(ASI) "Ricordo che quand'ero ragazzino sognavo di essere Agostino e dare un calcio alle paure".Agostino Di Bartolomei, capitano silenzioso, dallo sguardo malinconico e pensieroso, idolo di tanti giovani e non.
La sua storia parte da molto lontano e termina troppo presto. Agostino, semplicemente Ago, perché vicino alle persone semplici, ai tifosi, fuori dagli standard dei calciatori comuni, nasce a Roma il giorno 8 Aprile del 1955. Il quartiere, è quello di Tor Marancia, dove pochi anni dopo comincia a dare i primi calci al pallone, tra i grandi palazzi e i campi di parrocchia.
Si distingue per la bomba, il piccolo Ago, dotato com’è di un calcio a tutto gamba, capace di sprigionare una incredibile potenza, una bomba, appunto, la stessa che provoca danni a negozi, chiese ed abitazioni, ma che gli permetterà, qualche anno più tardi, di far gioire migliaia di tifosi giallorossi, soprattutto nei momenti cruciali.
Perché Diba era silenzioso, ma quando c'era da combattere, era sempre in prima linea, tra i più determinati. Parole mai banali le sue, sempre accompagnate dai fatti sul campo.
Esattamente come il 1 Maggio 1983, quasi al termine del campionato e Roma ad un passo dal tricolore. Agostino in porto ci vuole arrivare, ma con il vessillo sul petto. Alle dichiarazioni accompagna il destro da fuori, la bomba, appunto che, contro l'Avellino, vale la rete della sicurezza ed il 2-0.
La corsa in solitaria, l’urlo liberatorio, poi in ginocchio di fronte al suo pubblico, a raccogliere l'abbaraccio dell’intero popolo giallorosso.
Lo scudetto arriverà una settimana dopo, a Genova.
Nella suggestiva passerella dell'Olimpico, durante l’ultima gara di un campionato memorabile, Ago scorta il tricolore osannato dai cori della Sud ed acclamato dall’ intenso ed interminabile applauso di uno stadio, e di una città che, finalmente, ha spezzato l’egemonia della Juventus.
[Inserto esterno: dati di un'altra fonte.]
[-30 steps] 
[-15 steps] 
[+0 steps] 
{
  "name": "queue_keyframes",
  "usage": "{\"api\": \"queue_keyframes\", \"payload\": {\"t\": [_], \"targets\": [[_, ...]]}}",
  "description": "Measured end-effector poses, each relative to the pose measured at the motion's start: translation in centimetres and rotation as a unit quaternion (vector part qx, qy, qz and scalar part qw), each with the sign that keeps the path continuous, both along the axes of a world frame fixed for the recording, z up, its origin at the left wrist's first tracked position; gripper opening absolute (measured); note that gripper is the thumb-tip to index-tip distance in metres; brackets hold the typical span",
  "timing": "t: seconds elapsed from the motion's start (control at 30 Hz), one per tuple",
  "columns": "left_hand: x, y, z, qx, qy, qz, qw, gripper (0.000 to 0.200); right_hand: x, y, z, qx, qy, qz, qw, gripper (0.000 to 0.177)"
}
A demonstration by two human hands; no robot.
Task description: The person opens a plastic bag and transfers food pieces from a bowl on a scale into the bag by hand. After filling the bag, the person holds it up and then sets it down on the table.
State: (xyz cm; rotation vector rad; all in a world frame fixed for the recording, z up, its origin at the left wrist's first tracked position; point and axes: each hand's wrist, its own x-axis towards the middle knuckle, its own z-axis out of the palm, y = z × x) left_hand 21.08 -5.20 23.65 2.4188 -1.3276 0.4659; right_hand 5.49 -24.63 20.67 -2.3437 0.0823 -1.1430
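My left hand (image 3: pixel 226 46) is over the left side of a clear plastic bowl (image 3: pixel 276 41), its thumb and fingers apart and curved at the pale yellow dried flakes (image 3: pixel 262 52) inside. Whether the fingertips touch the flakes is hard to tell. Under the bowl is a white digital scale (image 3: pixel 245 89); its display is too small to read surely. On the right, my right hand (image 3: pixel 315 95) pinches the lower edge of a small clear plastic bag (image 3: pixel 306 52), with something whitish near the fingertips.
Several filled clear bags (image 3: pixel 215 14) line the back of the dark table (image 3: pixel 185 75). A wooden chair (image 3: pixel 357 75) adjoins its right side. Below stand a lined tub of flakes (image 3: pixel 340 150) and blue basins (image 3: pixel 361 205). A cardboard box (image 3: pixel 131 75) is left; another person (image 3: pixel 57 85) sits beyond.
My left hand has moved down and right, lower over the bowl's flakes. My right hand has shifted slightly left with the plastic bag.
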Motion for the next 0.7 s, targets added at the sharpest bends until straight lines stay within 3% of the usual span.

Il calcio è fatto di sogni, che spesso si realizzano, ma anche di incubi.
La stagione seguente sarà altrettanto intensa e carica di emozioni. La Roma, campione d'Italia, disputa la coppa dei campioni. Per uno strano scherzo del destino, e del sorteggio, la finale si disputa proprio nella città eterna.
Ma prima, in semifinale, c'è il Dundee. Sembra tutto facile, ma gli scozzesi gettano il cuore oltre l'ostacolo, annichiliscono i giallorossi e li sconfiggono per 2-0.
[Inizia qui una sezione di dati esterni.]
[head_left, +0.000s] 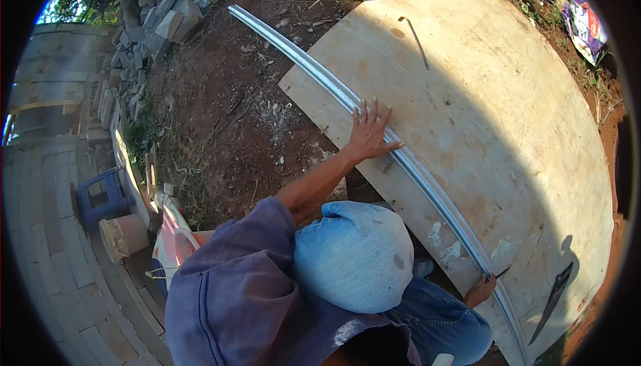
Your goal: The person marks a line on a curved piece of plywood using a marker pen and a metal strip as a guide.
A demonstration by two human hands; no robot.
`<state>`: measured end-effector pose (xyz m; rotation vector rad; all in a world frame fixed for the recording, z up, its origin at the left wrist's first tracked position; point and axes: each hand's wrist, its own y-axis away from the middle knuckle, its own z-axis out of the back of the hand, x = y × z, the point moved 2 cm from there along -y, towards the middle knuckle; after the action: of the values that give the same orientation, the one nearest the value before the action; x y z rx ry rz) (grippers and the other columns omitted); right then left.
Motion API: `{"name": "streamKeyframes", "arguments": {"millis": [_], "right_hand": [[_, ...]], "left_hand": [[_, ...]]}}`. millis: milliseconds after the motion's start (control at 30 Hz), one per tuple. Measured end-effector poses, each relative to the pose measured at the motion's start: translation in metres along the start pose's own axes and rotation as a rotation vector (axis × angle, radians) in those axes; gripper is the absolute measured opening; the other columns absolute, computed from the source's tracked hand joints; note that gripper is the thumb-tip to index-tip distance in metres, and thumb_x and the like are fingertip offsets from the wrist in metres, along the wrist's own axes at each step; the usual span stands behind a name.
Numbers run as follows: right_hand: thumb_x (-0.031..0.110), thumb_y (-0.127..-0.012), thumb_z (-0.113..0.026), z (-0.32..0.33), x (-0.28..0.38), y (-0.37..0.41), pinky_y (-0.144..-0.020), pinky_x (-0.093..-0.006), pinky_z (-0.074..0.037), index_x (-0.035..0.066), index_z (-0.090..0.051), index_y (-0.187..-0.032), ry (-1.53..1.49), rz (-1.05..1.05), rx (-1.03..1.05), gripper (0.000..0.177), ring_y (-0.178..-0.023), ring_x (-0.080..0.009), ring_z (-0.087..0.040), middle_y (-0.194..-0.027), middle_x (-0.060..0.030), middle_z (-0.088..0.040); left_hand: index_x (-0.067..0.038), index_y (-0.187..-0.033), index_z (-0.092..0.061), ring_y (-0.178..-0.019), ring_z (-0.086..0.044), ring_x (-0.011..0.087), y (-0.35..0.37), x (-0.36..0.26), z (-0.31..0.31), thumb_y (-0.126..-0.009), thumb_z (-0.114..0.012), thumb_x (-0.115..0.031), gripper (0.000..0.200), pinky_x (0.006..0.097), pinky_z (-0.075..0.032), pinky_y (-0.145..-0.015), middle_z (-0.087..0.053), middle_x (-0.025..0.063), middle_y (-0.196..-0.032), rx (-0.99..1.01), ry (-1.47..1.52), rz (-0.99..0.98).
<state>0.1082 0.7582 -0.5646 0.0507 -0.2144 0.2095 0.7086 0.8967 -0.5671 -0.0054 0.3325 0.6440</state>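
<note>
Outdoors, a half-shaded board borders reddish soil — a metal strip spans both, upper left to lower right — left hand splayed over it, right hand gripping a dark tool.

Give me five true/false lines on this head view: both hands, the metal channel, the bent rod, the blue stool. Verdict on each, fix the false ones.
1. The left hand is spread across the metal channel. True.
2. The right hand is empty. False: the right hand holds a slim dark tool.
3. The metal channel lies wholly within the plywood sheet. False: one end juts past the sheet's edge, over the soil.
4. The bent rod lies on the plywood sheet, apart from the channel. True.
5. The blue stool is on the plywood sheet. False: the stool is off the sheet, near a pale bucket.
</note>
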Motion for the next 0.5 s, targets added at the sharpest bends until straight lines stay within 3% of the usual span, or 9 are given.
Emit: {"name": "streamKeyframes", "arguments": {"millis": [67,300,367,400,467,500], "right_hand": [[0.015,-0.09,-0.058,0.0,-0.001,0.0,-0.095,-0.0441,-0.041,-0.005,-0.054,-0.119,-0.004,-0.006,0.011,0.035,-0.111,-0.0415,-0.053,-0.116,-0.0246,-0.056],[0.014,-0.089,-0.06,0.029,0.01,-0.018,-0.093,-0.0432,-0.042,-0.004,-0.053,-0.122,0.066,0.01,0.131,0.038,-0.11,-0.0404,-0.054,-0.121,-0.0244,-0.055],[0.019,-0.092,-0.057,0.047,0.008,-0.052,-0.086,-0.04,-0.045,-0.003,-0.053,-0.124,0.044,0.006,0.08,0.038,-0.102,-0.0324,-0.058,-0.122,-0.0214,-0.056],[0.019,-0.092,-0.057,0.065,0.029,-0.083,-0.086,-0.04,-0.045,-0.003,-0.053,-0.124,0.048,0.044,0.068,0.038,-0.102,-0.0324,-0.058,-0.122,-0.0214,-0.056],[0.022,-0.097,-0.048,0.131,0.125,-0.14,-0.077,-0.0348,-0.046,-0.001,-0.054,-0.125,-0.425,-0.149,0.103,0.037,-0.087,-0.0229,-0.056,-0.108,-0.0155,-0.059],[0.023,-0.098,-0.045,0.145,0.159,-0.173,-0.073,-0.0327,-0.045,-0.001,-0.055,-0.125,-0.394,0.038,0.146,0.038,-0.081,-0.0199,-0.054,-0.099,-0.0123,-0.057]], "left_hand": [[-0.011,-0.143,-0.04,-0.136,-0.006,0.0605,-0.003,0.004,0.0,-0.073,-0.053,-0.077,0.098,0.0682,-0.008,-0.108,-0.014,0.0331,-0.15,0.05,-0.025,-0.083],[-0.014,-0.14,-0.045,-0.135,-0.007,0.0612,-0.003,0.008,-0.003,-0.07,-0.053,-0.079,0.097,0.0681,-0.007,-0.109,-0.019,0.0284,-0.151,-0.049,-0.014,-0.102],[-0.014,-0.141,-0.043,-0.135,-0.003,0.0611,0.0,0.01,-0.005,-0.072,-0.051,-0.08,0.096,0.0682,-0.006,-0.109,-0.015,0.0253,-0.153,-0.004,0.041,-0.107],[-0.015,-0.141,-0.045,-0.136,-0.002,0.0593,0.002,0.012,-0.009,-0.071,-0.052,-0.079,0.095,0.067,-0.005,-0.109,-0.014,0.0225,-0.154,-0.059,0.037,-0.118],[-0.016,-0.141,-0.045,-0.137,-0.002,0.0586,0.004,0.013,-0.008,-0.071,-0.053,-0.079,0.095,0.0663,-0.004,-0.11,-0.014,0.0216,-0.155,-0.088,0.066,-0.103],[-0.016,-0.141,-0.045,-0.137,-0.002,0.0578,0.004,0.013,-0.008,-0.07,-0.054,-0.078,0.094,0.0657,-0.003,-0.11,-0.014,0.0208,-0.155,-0.101,0.085,-0.111]]}}
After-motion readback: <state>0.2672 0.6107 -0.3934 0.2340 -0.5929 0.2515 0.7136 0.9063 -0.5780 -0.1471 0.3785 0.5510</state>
Al ritorno serve un’impresa per raggiungere la finale così tanto desiderata.
La Roma, sospinta da un pubblico mai domo, compie quello che si può definire un vero e proprio miracolo sportivo. È l’apoteosi, la storia è lì, ad un passo.
Tra i protagonisti della rimonta, neanche a dirlo, c'è lui, il capitano, Di Bartolomei che segna la rete decisiva e intravede la coppa più bella.
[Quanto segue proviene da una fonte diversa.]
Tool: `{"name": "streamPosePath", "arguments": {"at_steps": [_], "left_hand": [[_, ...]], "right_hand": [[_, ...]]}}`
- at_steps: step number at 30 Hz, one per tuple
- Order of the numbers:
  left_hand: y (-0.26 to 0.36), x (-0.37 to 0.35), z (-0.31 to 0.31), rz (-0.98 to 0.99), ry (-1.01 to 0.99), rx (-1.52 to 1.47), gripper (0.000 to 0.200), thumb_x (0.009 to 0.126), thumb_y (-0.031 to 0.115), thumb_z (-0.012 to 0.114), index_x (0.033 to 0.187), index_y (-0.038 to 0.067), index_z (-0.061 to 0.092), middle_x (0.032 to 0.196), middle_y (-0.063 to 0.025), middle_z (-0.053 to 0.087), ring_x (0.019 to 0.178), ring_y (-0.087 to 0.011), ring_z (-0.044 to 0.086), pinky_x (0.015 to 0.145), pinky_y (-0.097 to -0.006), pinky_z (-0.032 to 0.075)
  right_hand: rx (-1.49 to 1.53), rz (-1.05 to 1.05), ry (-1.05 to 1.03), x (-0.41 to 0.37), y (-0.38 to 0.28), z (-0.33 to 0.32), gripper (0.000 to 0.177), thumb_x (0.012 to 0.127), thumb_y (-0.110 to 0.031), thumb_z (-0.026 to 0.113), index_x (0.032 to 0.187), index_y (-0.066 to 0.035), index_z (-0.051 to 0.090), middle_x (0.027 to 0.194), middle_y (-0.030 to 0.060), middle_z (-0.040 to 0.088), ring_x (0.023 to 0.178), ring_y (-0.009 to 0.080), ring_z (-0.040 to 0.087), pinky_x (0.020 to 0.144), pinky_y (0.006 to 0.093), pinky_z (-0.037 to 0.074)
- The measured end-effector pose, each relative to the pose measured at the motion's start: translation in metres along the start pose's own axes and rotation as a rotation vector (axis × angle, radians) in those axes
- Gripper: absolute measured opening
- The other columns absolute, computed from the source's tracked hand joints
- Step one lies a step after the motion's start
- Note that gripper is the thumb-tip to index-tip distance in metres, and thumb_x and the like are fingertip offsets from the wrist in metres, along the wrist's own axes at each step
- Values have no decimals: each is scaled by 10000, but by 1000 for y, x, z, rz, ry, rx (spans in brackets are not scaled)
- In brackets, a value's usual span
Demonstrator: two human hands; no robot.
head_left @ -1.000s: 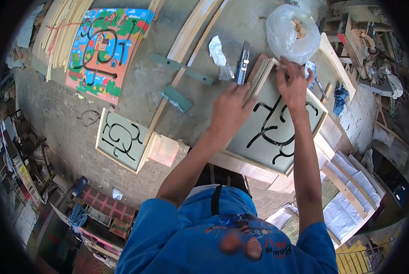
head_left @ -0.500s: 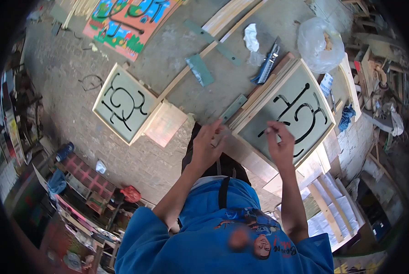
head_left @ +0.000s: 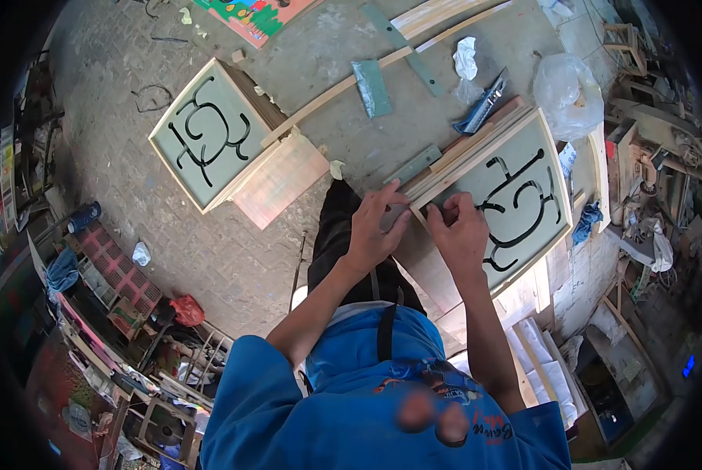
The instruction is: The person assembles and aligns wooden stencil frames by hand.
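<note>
A wood-framed grey-green panel with black curved grooves (head_left: 527,215) lies on a stack of similar frames at the right. My left hand (head_left: 377,225) is at the stack's near left corner, thumb and fingers apart, with nothing visible between them. Over the panel's left part is my right hand (head_left: 459,232), its fingers curled and pinched near the frame's corner; whatever they may hold is hidden. A second grooved panel (head_left: 202,141) tops another stack at the left, beside a pinkish board (head_left: 280,178).
A blue cutter (head_left: 480,110), a green metal strip (head_left: 411,166), a green piece (head_left: 371,88) and a clear plastic bag (head_left: 568,95) lie on the grey table (head_left: 312,59). Long wooden strips (head_left: 347,86) cross it. A painted board (head_left: 261,16) is at the top.
The camera view has shifted. My right hand has moved left and down onto the panel's left corner, closer to my left hand, which has come up beside the frame edge.
</note>
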State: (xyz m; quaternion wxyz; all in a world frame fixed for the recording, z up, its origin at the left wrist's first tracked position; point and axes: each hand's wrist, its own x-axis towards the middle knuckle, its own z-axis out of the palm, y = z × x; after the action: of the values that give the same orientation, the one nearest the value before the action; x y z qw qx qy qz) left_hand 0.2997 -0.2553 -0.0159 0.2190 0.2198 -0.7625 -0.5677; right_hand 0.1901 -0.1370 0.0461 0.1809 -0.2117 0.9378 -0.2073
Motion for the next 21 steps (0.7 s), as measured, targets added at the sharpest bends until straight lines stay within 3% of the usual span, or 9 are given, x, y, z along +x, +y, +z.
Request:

30 Maggio 1984-Roma, stadio Olimpico
La cornice è perfetta, la festa potrebbe essere senza eguali .
Condizionale d’obbligo, perché l’ultimo passo verso la coppa è stregato, carico di insidie.
I giallorossi partono molto bene, ma complice un clamoroso svarione difensivo, subiscono la rete del Liverpool.
La stregoneria sembra ordita, ma il Bomber, Roberto Pruzzo, annulla il maleficio sfruttando nel migliore dei modi un cross al bacio di Bruno Conti, e pareggia.
Il fato, non alleato, ma avverso, beffardo, si accanisce contro Pruzzo, costretto a lasciare per infortunio la gara. La Roma perde molto, il suo punto di riferimento in attacco.
La magia della notte sembra svanire.
I calciatori sono stanchi, provati, la lotteria dei rigori è prossima e quasi non dispiace.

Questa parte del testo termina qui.